LETTER
1
filename1.txt
May 25, 2005
Mail Stop 0408
Charles F. Howell
President
Patriot National Bancorp, Inc.
900 Bedford Street
Stamford, Connecticut 06901
Re: Patriot National Bancorp, Inc.
Form SB-2 filed April 25, 2005
File No. 333-124312
Dear Mr. Howell:
We have reviewed your filing and have the following
comments.
Where indicated, we think you should revise your document in
response
to these comments. If you disagree, we will consider your
explanation as to why our comment is inapplicable or a revision is
unnecessary. Please be as detailed as necessary in your
explanation.
In some of our comments, we may ask you to provide us with
supplemental information so we may better understand your
disclosure.
After reviewing this information, we may or may not raise
additional
comments.
The purpose of our review process is to assist you in your
compliance with the applicable disclosure requirements and to
enhance
the overall disclosure in your filing. We look forward to working
with you in these respects. We welcome any questions you may have
about our comments or on any other aspect of our review. Feel
free
to call us at the telephone numbers listed at the end of this
letter.
General
1. Please update the filing to a date as most recently as
practicable. Please include information for the interim period
ended
March 31, 2005. Refer to Item 310(b) of Regulation S-B.
Cover Page
2. We note that you omit pricing information and information
regarding arrangements for the standby purchase. Please be aware
that we may have additional comments or require additional time to
complete our review once you complete this information.
Prospectus Summary- page 1
3. We note the second paragraph of this section. Please revise
the
prospectus to make clear from context all references so that this
sentence will be unnecessary. Please see Rule 421.
Our Company- page 1
4. The disclosure beginning with this caption through page 4 is
too
promotional. Please balance the presentation. For example, but
not
limited to, the fifth bullet of the Financial Highlights points to
Net Income growth. We note that Net Income decreased 30% from
$1.34
Million in 2003 to $926,000 in 2004. This material decrease in
Net
Income is not mentioned in your highlights. Please revise to
balance
the entire section, pages 1 through page 4. Also please delete
the
five year compound growth information at the bottom of page 1.
You
may give that same information broken out by each year, which we
believe gives shareholders a more accurate picture of the
discussed
change.
Certain Federal Income Tax Consequences- page 28
5. Please delete the word "certain" from the heading and
narrative.
Please revise to disclose all material federal income tax
consequences of the subscription offering to current shareholders.
In addition, please identify tax counsel and file their opinion
and
consent or advise us why no opinion will be filed.
Use of Proceeds - page 30
6. Please provide greater specificity as to how the proceeds will
be
used. For example disclose how many branches you anticipate
opening
in 2005 and 2006 and the estimated costs to open these branches or
the historical estimated average cost to open a new branch.

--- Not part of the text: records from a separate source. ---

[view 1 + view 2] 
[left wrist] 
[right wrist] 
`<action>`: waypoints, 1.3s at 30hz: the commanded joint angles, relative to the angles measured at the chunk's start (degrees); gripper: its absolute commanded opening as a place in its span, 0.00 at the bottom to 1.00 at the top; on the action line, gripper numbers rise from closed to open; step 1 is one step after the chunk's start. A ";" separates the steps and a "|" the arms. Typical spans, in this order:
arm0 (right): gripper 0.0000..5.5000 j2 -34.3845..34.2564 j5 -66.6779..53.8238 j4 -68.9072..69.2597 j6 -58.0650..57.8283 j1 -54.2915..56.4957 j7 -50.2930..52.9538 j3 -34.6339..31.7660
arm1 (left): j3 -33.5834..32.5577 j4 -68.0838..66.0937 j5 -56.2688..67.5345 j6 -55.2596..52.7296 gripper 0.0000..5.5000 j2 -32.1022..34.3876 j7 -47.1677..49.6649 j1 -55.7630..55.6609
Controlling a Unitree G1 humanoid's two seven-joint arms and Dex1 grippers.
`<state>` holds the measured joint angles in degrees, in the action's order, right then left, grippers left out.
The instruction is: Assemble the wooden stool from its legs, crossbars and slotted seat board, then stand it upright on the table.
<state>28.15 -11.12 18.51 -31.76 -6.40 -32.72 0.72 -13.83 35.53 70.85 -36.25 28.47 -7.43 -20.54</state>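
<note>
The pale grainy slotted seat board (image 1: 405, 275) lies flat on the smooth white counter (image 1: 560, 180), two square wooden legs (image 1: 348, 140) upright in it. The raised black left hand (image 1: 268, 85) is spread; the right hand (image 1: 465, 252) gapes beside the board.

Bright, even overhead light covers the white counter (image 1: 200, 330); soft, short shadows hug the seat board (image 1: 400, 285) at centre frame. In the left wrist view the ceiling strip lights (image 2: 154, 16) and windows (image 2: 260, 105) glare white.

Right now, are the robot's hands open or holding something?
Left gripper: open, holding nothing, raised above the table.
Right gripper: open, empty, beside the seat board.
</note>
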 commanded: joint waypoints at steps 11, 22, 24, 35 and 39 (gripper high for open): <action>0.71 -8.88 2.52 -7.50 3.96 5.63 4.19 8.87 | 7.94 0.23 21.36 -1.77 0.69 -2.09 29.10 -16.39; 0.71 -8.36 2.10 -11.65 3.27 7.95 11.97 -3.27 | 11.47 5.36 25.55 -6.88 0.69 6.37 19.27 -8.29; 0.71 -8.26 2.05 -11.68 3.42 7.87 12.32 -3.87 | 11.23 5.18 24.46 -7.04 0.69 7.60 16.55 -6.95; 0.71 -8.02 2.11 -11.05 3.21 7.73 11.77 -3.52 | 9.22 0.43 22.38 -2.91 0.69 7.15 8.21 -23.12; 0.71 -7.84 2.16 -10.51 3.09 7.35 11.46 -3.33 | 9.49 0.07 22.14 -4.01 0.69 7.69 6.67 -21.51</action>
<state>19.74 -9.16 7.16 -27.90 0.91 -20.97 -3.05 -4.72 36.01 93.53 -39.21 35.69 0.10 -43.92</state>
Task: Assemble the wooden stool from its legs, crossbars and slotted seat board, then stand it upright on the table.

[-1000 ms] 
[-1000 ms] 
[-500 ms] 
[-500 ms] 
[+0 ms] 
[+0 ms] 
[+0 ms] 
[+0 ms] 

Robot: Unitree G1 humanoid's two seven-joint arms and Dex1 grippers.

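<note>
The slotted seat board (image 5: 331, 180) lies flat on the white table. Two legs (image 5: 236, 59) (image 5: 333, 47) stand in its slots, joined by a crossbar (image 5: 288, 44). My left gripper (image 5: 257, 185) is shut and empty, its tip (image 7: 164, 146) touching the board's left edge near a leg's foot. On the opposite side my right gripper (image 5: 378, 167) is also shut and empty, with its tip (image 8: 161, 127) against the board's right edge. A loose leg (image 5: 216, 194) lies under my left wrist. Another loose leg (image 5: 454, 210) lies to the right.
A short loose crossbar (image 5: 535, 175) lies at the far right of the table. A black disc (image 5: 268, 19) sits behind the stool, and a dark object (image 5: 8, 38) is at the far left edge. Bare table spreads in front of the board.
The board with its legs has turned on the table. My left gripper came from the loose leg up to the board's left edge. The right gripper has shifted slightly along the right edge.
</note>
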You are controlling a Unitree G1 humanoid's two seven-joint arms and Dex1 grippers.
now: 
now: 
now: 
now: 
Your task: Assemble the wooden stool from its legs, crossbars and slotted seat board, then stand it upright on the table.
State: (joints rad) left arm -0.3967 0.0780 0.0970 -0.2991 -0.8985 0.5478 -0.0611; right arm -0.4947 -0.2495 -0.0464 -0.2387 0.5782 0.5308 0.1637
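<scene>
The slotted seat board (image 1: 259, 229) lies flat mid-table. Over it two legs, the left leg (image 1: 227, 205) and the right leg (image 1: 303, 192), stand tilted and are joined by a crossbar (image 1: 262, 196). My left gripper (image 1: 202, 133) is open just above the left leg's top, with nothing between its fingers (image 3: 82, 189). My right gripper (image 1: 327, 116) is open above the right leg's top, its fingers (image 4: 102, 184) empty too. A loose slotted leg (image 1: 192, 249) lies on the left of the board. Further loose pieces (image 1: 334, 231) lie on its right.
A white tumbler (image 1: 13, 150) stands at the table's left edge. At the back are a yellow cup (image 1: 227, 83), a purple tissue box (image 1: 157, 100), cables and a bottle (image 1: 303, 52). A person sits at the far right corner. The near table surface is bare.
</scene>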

Management`s Discussion and Analysis
Loans - page 38
7. Reference is made to the first sentence in the second paragraph
under "Commercial Real Estate Loans" on page 38. Please also
disclose whether or not you originate fixed rate commercial real
estate loans and if you do, what is the longest term fixed rate
commercial real estate loan that you will hold in your portfolio.
8. We note your disclosure on page 39 that at December 31, 2004
you
had two commercial real estate loans that were non-accrual loans
that
were current as to principal and interest. Please revise to
describe
the nature of the two non-performing loans and describe the timing
and circumstances that led to your determination that these should
be
placed on non-accrual status. Revise to describe any changes in
status or performance subsequent to December 31, 2004 and quantify
the amount of any specific allowance attributable to these loans.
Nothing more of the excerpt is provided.